Tengo algo importante que decirte.
Jiang Hao asintió.
Los ojos de Lan Feng parpadearon, pero apretó los dientes y guío al grupo lejos.
Jiang Hao impidió que los demonios los siguieran.
Aunque no tenía ninguna obligación de proteger a estas personas, eran necesarios para resolver la gran crisis.
También necesitaba terminar la misión lo antes posible y volver a casa.
Jiang Hao usó Evaluación Diaria en Lan Feng mientras el grupo se iba.
Le molestaba a Jiang Hao.
Pronto, llegó su retroalimentación.
La cultivación de Lan Feng era ordinaria.
No había nada extraño, excepto que codiciaba el tesoro de almacenamiento de Jiang Hao.
«Así que quiere mi tesoro de almacenamiento porque piensa que podría tener algunos tesoros debido a mi viaje y avance extraordinario…»
Jiang Hao no le prestó mucha atención.
Tenía sentido que Lan Feng quisiera su tesoro de almacenamiento.

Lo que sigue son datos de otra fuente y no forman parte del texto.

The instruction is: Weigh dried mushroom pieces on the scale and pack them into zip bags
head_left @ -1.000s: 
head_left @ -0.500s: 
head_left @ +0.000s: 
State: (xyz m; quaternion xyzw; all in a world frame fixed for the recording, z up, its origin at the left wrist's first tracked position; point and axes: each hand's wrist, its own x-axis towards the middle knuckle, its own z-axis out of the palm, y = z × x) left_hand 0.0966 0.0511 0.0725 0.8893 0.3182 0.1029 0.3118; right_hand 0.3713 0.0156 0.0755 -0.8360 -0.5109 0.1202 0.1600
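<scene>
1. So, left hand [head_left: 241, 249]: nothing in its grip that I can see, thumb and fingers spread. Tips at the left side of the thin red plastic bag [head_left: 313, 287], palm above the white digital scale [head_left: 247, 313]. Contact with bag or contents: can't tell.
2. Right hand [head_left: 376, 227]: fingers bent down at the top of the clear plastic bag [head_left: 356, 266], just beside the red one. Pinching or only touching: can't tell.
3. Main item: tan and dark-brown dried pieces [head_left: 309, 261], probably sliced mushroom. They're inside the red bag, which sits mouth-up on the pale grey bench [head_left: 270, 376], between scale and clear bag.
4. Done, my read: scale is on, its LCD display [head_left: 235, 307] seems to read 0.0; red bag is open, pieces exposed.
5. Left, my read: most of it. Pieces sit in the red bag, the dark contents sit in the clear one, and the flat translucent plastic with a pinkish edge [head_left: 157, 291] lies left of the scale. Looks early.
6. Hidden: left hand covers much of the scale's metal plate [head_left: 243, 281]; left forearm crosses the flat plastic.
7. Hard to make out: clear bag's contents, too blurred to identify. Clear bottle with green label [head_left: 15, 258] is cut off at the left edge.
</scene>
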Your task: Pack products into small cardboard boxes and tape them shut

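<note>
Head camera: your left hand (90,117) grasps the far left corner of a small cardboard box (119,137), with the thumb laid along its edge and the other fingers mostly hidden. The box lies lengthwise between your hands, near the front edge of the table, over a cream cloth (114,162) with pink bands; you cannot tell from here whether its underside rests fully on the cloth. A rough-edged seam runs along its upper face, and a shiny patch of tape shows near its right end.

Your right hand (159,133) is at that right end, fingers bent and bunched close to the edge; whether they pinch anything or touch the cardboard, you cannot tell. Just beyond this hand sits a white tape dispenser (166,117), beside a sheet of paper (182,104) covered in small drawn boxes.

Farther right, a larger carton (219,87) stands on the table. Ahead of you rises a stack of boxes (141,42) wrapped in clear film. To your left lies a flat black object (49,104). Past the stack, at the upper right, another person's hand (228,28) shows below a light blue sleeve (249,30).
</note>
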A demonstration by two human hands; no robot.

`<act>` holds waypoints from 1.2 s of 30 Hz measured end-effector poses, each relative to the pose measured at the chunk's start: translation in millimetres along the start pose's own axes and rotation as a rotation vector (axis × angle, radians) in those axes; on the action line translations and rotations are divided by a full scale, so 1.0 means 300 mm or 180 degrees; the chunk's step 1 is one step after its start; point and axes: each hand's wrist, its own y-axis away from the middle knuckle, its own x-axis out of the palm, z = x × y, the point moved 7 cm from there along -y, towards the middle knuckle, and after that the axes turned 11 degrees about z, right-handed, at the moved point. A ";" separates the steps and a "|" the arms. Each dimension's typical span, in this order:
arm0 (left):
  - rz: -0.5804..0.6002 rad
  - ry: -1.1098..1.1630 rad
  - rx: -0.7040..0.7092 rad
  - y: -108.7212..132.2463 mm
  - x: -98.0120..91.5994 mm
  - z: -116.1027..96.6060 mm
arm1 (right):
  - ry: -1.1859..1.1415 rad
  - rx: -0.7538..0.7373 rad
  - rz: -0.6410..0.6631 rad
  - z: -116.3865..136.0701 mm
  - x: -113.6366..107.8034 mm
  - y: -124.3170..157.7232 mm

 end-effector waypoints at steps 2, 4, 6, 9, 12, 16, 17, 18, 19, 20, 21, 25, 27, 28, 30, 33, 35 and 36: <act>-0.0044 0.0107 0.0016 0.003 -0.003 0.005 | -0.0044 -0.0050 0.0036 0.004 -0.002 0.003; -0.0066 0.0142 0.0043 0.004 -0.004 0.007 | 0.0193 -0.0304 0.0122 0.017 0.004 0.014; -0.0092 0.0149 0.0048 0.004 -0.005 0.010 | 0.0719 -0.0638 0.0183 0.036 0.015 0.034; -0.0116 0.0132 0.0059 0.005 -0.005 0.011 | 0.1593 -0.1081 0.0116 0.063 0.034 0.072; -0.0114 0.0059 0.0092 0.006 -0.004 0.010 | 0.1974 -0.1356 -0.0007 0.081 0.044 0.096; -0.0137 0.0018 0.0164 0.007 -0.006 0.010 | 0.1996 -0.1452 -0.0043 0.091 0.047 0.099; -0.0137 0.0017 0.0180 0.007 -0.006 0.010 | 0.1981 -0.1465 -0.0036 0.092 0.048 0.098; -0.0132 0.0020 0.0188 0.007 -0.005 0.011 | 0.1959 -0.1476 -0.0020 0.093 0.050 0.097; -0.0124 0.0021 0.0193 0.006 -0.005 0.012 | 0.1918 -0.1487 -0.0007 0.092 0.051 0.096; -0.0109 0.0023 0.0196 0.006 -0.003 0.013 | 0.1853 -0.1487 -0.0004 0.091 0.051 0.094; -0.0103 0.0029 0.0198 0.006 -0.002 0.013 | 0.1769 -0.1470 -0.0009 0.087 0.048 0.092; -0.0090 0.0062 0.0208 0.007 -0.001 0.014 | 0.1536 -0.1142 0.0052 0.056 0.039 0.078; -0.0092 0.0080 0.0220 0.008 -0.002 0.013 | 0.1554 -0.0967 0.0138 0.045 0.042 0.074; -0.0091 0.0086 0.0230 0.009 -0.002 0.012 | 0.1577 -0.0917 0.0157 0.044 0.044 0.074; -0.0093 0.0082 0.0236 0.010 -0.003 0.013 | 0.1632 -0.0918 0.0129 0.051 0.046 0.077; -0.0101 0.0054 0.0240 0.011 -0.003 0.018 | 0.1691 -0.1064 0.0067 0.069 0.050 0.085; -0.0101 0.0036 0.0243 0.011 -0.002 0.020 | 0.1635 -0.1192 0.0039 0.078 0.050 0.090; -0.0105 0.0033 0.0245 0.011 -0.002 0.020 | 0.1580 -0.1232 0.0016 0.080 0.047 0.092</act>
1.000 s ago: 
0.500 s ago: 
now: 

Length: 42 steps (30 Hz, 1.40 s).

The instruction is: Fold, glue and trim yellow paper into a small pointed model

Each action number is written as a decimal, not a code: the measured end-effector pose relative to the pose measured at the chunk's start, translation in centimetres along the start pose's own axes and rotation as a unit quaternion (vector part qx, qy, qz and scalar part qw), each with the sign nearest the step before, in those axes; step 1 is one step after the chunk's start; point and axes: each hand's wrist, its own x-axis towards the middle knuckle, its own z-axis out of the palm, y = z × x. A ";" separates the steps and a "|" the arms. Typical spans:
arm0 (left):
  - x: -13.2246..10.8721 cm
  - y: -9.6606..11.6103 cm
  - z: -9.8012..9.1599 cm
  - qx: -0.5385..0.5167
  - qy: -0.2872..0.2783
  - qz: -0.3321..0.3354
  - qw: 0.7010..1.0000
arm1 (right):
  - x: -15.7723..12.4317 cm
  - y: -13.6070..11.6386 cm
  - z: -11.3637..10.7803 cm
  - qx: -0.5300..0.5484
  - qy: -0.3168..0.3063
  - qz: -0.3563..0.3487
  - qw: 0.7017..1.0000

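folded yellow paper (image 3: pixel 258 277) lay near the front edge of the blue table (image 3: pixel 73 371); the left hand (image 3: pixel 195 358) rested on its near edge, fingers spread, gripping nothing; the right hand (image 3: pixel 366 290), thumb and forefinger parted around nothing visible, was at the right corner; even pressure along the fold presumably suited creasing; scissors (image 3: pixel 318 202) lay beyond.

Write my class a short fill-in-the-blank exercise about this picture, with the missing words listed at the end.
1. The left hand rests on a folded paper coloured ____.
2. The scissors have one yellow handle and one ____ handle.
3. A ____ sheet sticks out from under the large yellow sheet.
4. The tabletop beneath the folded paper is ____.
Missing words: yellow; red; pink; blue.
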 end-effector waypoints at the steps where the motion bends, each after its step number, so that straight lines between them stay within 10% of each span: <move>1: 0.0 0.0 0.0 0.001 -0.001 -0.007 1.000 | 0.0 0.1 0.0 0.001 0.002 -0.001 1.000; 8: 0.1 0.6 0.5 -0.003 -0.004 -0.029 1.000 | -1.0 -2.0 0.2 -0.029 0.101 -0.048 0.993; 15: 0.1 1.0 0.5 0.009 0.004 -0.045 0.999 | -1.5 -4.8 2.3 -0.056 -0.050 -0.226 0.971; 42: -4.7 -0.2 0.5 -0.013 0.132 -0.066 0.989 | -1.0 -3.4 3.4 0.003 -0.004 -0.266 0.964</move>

Él también quería el tesoro de almacenamiento de Lan Feng.
Simplemente no sabía si podría conseguirlo.
Miró a los demonios circundantes.
Dio un paso adelante y blandió su sable en un semicírculo.
El corte era como un látigo de luz.
En un abrir y cerrar de ojos, apareció junto a Sheng Ru y lentamente envainó su espada.
¡Clang!
Mientras la espada volvía a su vaina, una ráfaga de energía de espada barrió los alrededores.
Numerosos demonios cayeron al suelo.
Jiang Hao se inclinó para recoger su tesoro de almacenamiento.
Antes de irse, dispersó los Talismanes de Diez Mil Espadas por todo el lugar para evitar que los demonios lo persiguieran.
Verificó dónde habían llegado Ye Ji y los demás.
Luego comprobó hacia dónde se dirigían los demonios más fuertes.